TASK ITEM –
The data below holds the lines to copy: everything from the line containing "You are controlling" to the line containing "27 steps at", both ends included, set down exactly.

INFORMATION SHOWN –
--- START ---
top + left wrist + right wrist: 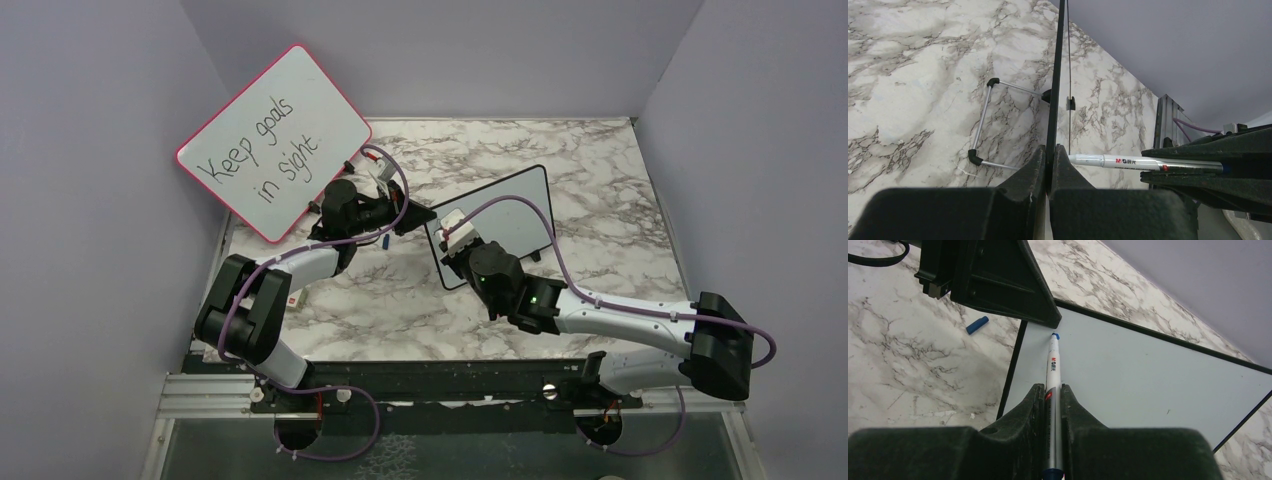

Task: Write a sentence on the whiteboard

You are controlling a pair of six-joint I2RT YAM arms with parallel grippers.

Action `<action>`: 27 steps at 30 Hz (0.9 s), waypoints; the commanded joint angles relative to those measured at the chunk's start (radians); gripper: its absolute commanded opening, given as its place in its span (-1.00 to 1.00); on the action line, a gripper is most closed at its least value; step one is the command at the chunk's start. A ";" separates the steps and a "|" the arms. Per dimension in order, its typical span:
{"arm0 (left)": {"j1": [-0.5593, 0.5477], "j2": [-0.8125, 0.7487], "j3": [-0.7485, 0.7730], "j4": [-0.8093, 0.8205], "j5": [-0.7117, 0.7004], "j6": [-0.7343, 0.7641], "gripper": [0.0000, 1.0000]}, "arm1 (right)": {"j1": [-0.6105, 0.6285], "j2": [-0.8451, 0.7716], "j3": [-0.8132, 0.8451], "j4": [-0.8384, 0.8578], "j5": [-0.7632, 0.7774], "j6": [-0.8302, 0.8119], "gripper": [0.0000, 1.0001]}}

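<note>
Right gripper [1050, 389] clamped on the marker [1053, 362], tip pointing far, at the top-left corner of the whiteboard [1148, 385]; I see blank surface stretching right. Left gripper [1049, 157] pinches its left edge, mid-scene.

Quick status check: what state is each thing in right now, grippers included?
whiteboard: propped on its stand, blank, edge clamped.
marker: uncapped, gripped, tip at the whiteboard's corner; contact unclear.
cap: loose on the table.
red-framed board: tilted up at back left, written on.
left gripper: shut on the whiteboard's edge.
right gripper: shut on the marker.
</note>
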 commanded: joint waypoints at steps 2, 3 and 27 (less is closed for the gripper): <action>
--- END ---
EXERCISE RESPONSE –
You are controlling a pair of six-joint I2RT YAM arms with parallel grippers.

Action `<action>`: 27 steps at 30 Hz (0.9 s), waypoints; the commanded joint angles relative to those measured at the chunk's start (radians); gripper: its absolute commanded opening, given as its place in its span (-1.00 to 1.00); on the action line, a gripper is most closed at its least value; step one is the command at the chunk's start. A ";" separates the steps and a "|" the arms. Per dimension in order, its typical span:

Nothing further is required for this answer.